Leave the door open for the unknown, the door into the dark | Rebecca Solnit, A Field Guide to Getting Lost

Tuesday, August 16, 2011

Your first Buenos Aires days

You wonder whether anything prepares you. You know that the suburbs can’t—not the sprawl of bargain hardware stores, or the parking lots, or the rain-streaked condos or the parks. The skyline can’t, because it’s every other city skyline you’ve ever seen, just a smattering of tall buildings in the distance, sulking beneath the cloudy sky. Even this widening road can’t help you now, this road that’s taken you so many places already: into Guatemala, Nicaragua, Quito and Lima, La Paz. It’s the same road, you know, that brought you for the first time to New York City, through Chappaqua, White Plains, Mount Vernon and Queens. It can drop hints, this pavement, but it’s never going to talk.

The people in this bus start to shift in their seats and to whisper. They crane their necks and watch how the lives outside these windows grow tighter and tighter, more and more closely packed. This, I think—the quickening of breath—is how you best can tell. Our hearts beat faster; we’re thinking, this is it, in all the many languages we speak. It looks cold out there and suddenly I’m afraid. This can’t be it; these suburbs like anywhere else, and always the gloomy sky. I send my mind back, back to Rosario, which I loved. It’s where the heat of the sun lasted all night long, and the water from the fountain smacked the cobblestones. The cab driver there leaned over and rolled down my window for me to let the humid wind off the river rush inside. He swore good-naturedly at the car in front of him, and he joked that my mochila in the front seat beside him was big enough to be another person. Mi compañera, he’d laughed, punching the horn.

This may be the right road in, but I discover that this city won’t emerge around this bus, swallowing us the way Manhattan does, the moment you cross that bridge. Nor is it like the desert highway towards La Paz, where the red roofs swell the valley that you look down into. It’s not like the rumbling flatness of those Central American cities I rushed in and out of, crushed by honking horns and markets riddled with thieves, sleazy hotels and always, always, the warnings, whispered in shaking voices—Be careful, don’t stay here, be careful, get out. No, it isn’t like that here, for today there’s just the rain on the windshield and the wet roadside grass. The roads curve over and under each other, and along the shoulders of this highway trucks are parked. There’s a Latin Best Buy, an Argentinean Target, and beside me now is a massive supermercado, abandoned carts rattling over the lot like noisy, lost children. I could be entering Syracuse, or Kissimmee, or San Loredo or Albuquerque, because here is this sprawl, this familiar and horrible face of all that’s urban.

*

You always think it’ll come to you so slow, because, after all, these are the moments you’ve been holding your breath for. But don’t they always happen in real-time, just like every other moment in your life? And so by now you figure you should have learned your lesson, and you try not to be surprised. This arrival turns out not to be patched with meaning the way you thought for sure it would be; it isn’t weighted with the knowing smiles of strangers, or a telling, lily-scented gust of wind, or golden shafts of surprise sunlight that pour onto you, all of a sudden, through the clouds that before looked so thick.

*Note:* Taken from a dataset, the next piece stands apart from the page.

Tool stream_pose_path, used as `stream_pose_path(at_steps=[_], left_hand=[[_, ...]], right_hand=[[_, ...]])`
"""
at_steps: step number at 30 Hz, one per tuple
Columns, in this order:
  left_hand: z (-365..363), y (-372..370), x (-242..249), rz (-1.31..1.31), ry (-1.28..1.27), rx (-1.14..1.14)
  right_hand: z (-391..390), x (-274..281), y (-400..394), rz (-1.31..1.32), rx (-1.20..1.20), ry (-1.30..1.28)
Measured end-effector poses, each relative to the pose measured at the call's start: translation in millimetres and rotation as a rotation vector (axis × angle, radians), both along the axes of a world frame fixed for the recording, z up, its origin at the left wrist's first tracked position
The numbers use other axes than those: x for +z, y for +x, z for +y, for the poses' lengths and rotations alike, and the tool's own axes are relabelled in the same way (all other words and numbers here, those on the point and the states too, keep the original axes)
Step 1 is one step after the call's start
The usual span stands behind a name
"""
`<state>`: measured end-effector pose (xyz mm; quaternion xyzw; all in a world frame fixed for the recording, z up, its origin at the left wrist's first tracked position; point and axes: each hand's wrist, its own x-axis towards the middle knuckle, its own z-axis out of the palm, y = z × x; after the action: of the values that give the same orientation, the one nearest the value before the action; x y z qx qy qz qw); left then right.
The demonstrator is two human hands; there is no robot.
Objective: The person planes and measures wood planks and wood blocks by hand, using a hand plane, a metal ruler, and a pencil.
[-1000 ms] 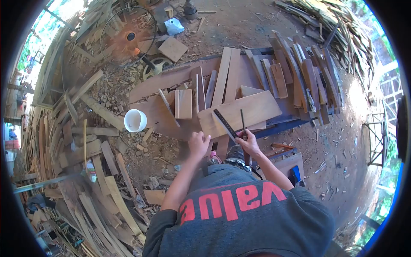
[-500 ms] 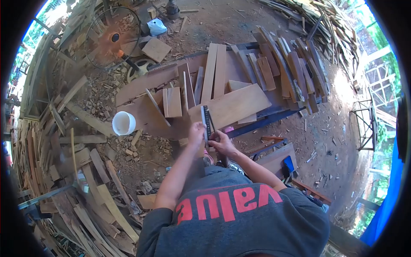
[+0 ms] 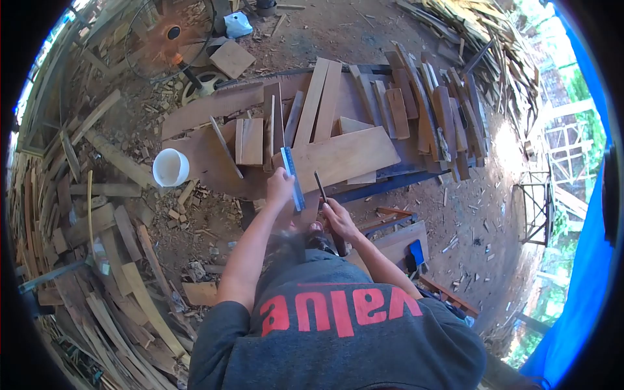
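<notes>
My left hand [image 3: 279, 186] is closed on a ruler [image 3: 292, 179] with a blue-tinted face and scale marks, tilted so its upper end overlaps a wide pale board [image 3: 348, 156]. To the right, my right hand [image 3: 339, 220] grips a slim dark tool [image 3: 320, 185], its narrow end pointing up toward the board. A brown length, perhaps its handle, shows below the fingers; I cannot tell the tool's exact kind. The board lies at a slant over other planks on a low work table [image 3: 227, 185].
Many cut boards [image 3: 442, 117] stand on the table's right side. A white bucket [image 3: 171, 168] sits at left, a round fan [image 3: 172, 32] beyond it. Scrap wood [image 3: 130, 260] heaps at lower left. A blue-headed object [image 3: 415, 250] lies at right near a flat panel [image 3: 390, 247].
My hands have moved apart: the ruler has shifted left and turned its face up, away from the dark tool. The whole view has shifted slightly.
</notes>
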<state>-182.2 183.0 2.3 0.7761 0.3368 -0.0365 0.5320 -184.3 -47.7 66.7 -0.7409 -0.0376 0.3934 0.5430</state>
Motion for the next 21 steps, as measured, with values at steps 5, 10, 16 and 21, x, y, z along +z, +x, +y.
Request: stream_pose_path(at_steps=[5,10,16,21], left_hand=[[-0.5,2.3,-16.0,-0.011,0.086,-0.028],[-1.7,2.1,-19.6,-0.047,0.16,-0.081],[-2.6,8.9,-7.8,0.03,0.149,-0.071],[-4.5,9.8,-12.9,0.034,0.141,-0.052]], right_hand=[[-16.0,-14.3,-7.6,-0.028,0.053,-0.02],[-21.1,-15.6,-9.5,-0.105,0.059,0.002],[-26.3,-13.8,-9.2,-0.116,0.093,-0.033],[-34.6,-18.6,-13.7,-0.106,0.077,-0.025]])
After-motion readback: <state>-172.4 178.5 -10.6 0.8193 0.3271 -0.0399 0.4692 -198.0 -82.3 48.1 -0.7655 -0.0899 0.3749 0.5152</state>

No, it won’t be that way at all. The bus pulls through the slums that ring this city and then slowly, slowly grinds to a stop, and everyone climbs off without looking your way. This is where we are! You want to tell the woman beside you, but she is packing up her bag and running her fingers through her hair with someone else, someone waiting, on her mind. You feel like this moment should merit a laugh, or tears, but neither comes; you collect your bag and comb your own hands through your hair. God, how tired you suddenly feel, with no one outside this bus waiting for you. You expected to feel so much, after all, but now, with this press of gray sky, and this sharp and biting wind, all that’s inside you is a dull little stab. Maybe it’s fear, you think, though you’re hoping it’s just the weather.

*

The man in the taxi doesn’t speak to you. He has a hard time understanding you, he says, and that is that. How cold it is, you tell him, he smiles a false smile and doesn’t answer. You drive on wide, clean roads past the slums, then the parks, then the skyscrapers of Palermo. White statues, cut grass, and even white lines on the road—They were right, you think. This could be anywhere. You see, as you watch the buildings pass you by, silent through the sealed windows of this car, a hundred places you have been already. These are the cold, remarkable parks that every wealthy city boasts. You wish, suddenly, for a scrap of paper to blow across the windshield, or for a man to stop the car so he can wash it, or for an old woman with a baby in one arm to stumble forward with candies and magazines for sale. All these cars, these planes above you, but there’s not a single sign of life. You’ll take anything, you think: can’t the rain just come? Can’t the sun break lose? Why can’t you see, for just a blessed second, one glimpse of the daytime moon? But this city gives you nothing, and so you ride through it, unspeaking, trying to blink these lonesome tears away.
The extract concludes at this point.